• _Work to complete_
Copy each line exactly, starting with the one that contains "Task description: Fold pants" and stopping after the last line of the material below, with nothing else.

• _Dataset extract_
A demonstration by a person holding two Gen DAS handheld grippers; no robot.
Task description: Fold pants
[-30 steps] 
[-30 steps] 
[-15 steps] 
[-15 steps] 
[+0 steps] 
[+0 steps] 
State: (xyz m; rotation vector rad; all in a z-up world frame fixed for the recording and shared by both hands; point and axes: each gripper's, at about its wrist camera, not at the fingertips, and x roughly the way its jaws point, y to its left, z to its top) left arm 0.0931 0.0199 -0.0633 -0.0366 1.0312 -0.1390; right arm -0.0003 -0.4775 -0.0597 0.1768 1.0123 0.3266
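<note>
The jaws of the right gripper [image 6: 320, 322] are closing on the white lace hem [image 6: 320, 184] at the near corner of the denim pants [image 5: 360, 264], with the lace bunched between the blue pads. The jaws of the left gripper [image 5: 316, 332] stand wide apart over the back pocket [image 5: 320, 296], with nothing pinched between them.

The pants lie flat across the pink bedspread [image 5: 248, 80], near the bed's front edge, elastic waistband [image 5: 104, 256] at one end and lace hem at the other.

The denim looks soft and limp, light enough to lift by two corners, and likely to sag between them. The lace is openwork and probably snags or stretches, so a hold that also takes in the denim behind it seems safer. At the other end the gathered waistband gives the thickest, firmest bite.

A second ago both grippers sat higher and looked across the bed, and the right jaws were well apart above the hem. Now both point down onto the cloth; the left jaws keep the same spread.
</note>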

• _Answer space_
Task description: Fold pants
[-30 steps] 
[-30 steps] 
[-15 steps] 
[-15 steps] 
[+0 steps] 
[+0 steps] 
State: (xyz m; rotation vector rad; all in a z-up world frame fixed for the recording and shared by both hands; point and axes: each gripper's, at about its wrist camera, not at the fingertips, and x roughly the way its jaws point, y to its left, z to its top) left arm 0.0931 0.0199 -0.0633 -0.0366 1.0312 -0.1390; right arm -0.0003 -0.4775 -0.0597 0.1768 1.0123 0.3266
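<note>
The jaws of the right gripper [image 6: 320, 322] are closing on the white lace hem [image 6: 320, 184] at the near corner of the denim pants [image 5: 360, 264], with the lace bunched between the blue pads. The jaws of the left gripper [image 5: 316, 332] stand wide apart over the back pocket [image 5: 320, 296], with nothing pinched between them.

The pants lie flat across the pink bedspread [image 5: 248, 80], near the bed's front edge, elastic waistband [image 5: 104, 256] at one end and lace hem at the other.

The denim looks soft and limp, light enough to lift by two corners, and likely to sag between them. The lace is openwork and probably snags or stretches, so a hold that also takes in the denim behind it seems safer. At the other end the gathered waistband gives the thickest, firmest bite.

A second ago both grippers sat higher and looked across the bed, and the right jaws were well apart above the hem. Now both point down onto the cloth; the left jaws keep the same spread.
</note>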

This output contains the full answer.